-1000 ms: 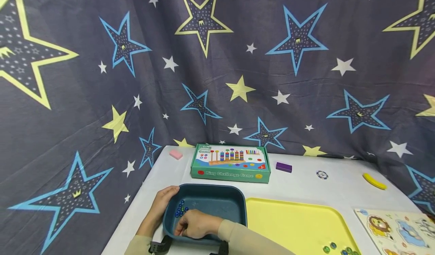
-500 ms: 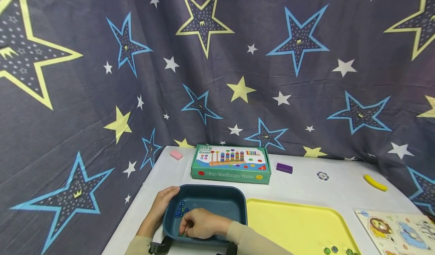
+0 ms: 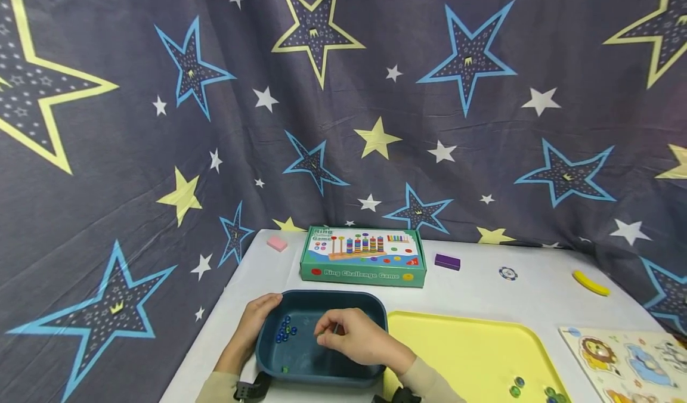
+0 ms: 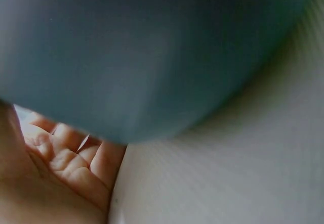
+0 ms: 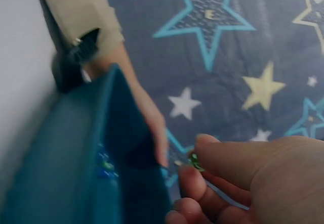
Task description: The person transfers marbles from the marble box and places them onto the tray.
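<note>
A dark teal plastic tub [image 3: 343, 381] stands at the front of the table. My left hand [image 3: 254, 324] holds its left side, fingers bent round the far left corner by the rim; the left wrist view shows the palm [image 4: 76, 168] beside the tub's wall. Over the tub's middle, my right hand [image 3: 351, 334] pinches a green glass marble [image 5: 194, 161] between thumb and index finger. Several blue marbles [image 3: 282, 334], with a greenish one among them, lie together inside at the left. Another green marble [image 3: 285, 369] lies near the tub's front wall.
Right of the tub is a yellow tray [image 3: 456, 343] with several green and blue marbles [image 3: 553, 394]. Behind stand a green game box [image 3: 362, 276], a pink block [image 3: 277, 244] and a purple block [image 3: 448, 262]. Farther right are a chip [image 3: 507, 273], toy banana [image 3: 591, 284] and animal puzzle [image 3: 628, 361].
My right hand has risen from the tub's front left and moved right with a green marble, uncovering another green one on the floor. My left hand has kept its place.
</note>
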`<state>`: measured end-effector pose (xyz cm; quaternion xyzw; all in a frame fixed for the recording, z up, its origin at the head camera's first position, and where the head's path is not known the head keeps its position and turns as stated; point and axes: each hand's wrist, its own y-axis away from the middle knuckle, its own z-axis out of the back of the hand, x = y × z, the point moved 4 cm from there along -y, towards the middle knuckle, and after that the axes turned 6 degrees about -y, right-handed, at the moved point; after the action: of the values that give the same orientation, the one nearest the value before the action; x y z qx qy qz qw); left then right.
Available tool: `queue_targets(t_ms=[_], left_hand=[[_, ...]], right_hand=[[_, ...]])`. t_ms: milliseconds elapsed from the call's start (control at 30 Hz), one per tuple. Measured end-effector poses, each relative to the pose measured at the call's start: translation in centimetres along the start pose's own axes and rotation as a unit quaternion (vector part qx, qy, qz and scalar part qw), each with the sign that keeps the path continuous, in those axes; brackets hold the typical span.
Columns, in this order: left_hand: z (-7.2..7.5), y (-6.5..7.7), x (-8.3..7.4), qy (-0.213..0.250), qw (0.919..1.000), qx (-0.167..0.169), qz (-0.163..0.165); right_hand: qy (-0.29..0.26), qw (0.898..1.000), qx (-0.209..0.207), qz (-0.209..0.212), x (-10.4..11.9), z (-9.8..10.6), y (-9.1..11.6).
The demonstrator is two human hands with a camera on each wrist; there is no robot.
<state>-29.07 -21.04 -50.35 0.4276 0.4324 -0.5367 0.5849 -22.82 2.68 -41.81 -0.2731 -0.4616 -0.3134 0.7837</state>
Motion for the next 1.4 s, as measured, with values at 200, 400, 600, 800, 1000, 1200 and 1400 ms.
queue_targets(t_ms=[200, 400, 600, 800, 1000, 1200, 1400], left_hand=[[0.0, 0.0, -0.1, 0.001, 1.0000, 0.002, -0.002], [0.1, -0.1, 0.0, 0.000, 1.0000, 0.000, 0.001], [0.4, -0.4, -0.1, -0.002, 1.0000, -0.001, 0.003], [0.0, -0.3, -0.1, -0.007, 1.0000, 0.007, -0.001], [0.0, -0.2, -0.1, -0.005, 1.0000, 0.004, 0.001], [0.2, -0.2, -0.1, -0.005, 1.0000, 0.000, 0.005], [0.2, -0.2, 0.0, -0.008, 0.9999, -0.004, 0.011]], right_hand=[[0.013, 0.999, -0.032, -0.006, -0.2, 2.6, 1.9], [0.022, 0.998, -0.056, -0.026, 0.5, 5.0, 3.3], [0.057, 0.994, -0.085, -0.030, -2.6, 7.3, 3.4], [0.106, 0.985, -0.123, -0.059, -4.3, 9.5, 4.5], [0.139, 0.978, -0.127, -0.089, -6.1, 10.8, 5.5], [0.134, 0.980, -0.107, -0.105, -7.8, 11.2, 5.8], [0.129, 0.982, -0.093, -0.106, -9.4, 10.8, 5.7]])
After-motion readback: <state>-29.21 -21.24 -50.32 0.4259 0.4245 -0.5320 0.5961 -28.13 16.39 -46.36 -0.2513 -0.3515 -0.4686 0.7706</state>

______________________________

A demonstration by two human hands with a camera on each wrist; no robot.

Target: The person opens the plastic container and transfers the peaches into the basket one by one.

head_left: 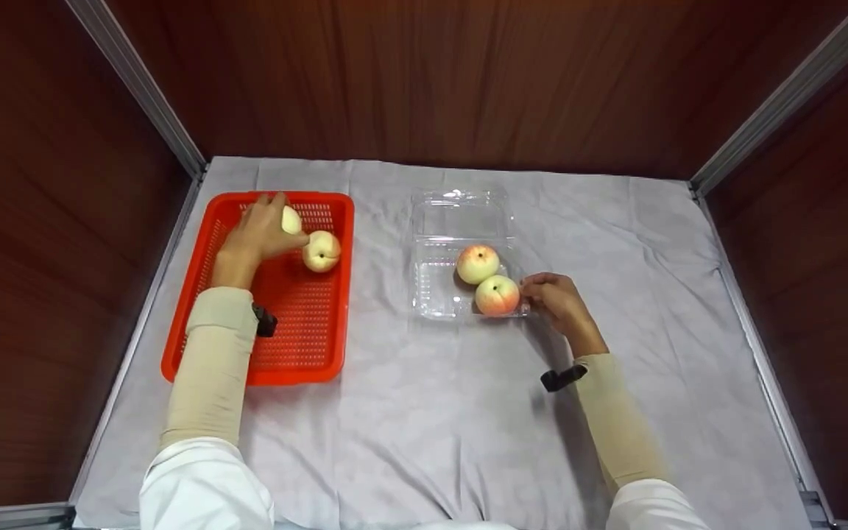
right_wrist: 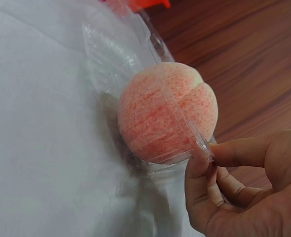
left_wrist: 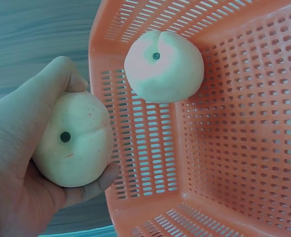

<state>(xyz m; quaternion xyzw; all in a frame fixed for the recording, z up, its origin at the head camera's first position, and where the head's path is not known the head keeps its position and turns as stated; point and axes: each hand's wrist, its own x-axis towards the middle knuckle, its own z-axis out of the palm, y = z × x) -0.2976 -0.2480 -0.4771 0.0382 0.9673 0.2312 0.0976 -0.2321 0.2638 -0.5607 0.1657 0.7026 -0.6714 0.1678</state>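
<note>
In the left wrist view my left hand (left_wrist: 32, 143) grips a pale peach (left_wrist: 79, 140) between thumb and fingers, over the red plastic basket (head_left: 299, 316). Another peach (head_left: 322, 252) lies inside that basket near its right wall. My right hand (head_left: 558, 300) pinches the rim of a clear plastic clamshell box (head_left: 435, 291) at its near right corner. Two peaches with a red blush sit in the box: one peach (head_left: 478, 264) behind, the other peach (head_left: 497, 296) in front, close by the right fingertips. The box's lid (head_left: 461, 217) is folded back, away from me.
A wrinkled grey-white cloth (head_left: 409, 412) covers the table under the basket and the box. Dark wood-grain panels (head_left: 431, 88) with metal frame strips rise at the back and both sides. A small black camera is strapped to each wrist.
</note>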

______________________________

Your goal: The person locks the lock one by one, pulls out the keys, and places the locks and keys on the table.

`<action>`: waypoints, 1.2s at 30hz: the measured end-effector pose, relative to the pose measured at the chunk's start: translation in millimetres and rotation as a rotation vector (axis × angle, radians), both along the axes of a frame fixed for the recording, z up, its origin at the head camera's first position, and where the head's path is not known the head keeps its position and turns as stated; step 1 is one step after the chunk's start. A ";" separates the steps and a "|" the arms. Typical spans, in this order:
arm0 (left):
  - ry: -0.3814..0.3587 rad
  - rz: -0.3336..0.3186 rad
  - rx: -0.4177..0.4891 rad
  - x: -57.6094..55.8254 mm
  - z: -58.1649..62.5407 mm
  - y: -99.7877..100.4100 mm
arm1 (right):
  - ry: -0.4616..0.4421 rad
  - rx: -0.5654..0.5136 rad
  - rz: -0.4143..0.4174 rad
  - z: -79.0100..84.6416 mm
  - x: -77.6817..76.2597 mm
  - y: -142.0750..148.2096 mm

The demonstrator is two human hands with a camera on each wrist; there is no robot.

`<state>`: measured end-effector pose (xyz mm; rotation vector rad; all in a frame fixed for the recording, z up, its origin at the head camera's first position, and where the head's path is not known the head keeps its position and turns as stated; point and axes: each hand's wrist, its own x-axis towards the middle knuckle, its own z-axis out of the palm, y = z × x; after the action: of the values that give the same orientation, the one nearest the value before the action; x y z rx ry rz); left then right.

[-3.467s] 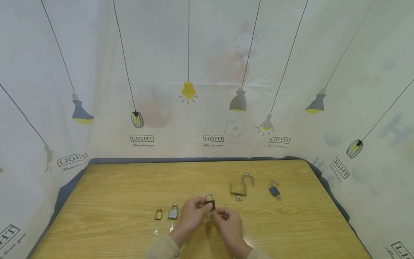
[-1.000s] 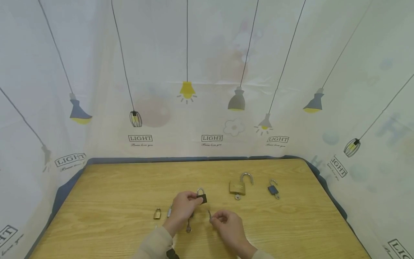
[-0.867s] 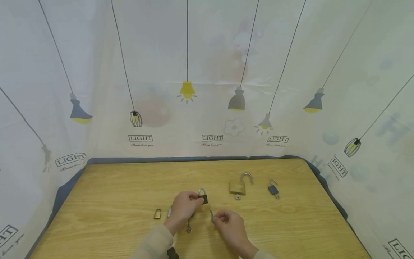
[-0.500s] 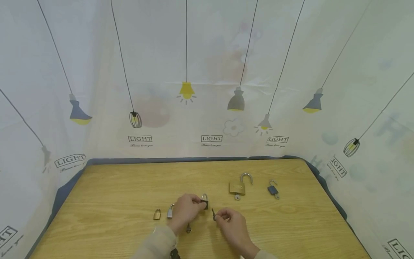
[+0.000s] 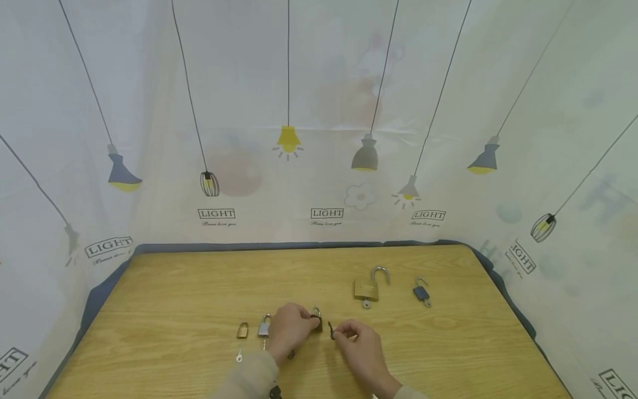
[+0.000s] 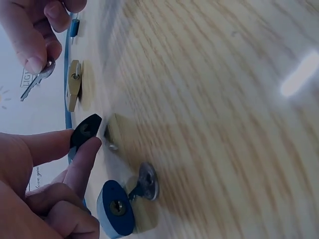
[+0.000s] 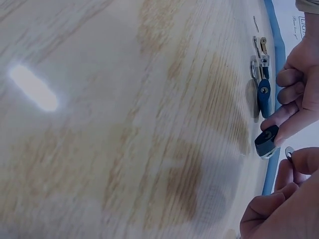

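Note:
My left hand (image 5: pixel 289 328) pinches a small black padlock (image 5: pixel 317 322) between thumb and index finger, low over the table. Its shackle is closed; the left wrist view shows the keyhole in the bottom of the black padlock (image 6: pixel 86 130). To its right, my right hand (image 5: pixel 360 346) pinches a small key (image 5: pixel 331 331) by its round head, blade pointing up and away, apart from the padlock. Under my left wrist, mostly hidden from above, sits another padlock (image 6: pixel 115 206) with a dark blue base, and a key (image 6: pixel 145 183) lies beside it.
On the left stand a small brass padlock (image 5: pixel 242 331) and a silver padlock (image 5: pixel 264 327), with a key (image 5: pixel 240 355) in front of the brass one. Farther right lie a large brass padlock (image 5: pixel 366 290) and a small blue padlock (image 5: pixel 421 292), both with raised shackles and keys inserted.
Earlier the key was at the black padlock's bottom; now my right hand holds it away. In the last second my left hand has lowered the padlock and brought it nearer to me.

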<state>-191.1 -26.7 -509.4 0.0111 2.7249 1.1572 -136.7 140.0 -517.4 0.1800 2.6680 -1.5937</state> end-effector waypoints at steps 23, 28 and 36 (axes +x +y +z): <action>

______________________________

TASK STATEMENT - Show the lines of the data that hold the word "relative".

SOLUTION BELOW -
Available tool: `queue_targets(t_ms=[_], left_hand=[[_, ...]], right_hand=[[_, ...]])`. t_ms: milliseconds elapsed from the call's start (control at 30 Hz), one per tuple. Measured end-effector poses, each relative to the pose measured at the call's start: translation in centimetres along the start pose's own axes and rotation as a unit quaternion (vector part qx, qy, qz and scalar part qw), each with the sign that keeps the path continuous, in those axes; brackets hold the typical span.
`<action>`: waypoints, 1.2s at 30hz: the measured end-effector pose, relative to the pose measured at the chunk's start: translation in millimetres and rotation as a rotation vector (axis × angle, radians), both along the axes of a frame fixed for the recording, z up, its origin at the head camera's first position, and where the head's path is not known the head keeps its position and turns as stated; step 1 is one step after the chunk's start. A ";" separates the steps and a "|" the arms. Typical spans, in this order:

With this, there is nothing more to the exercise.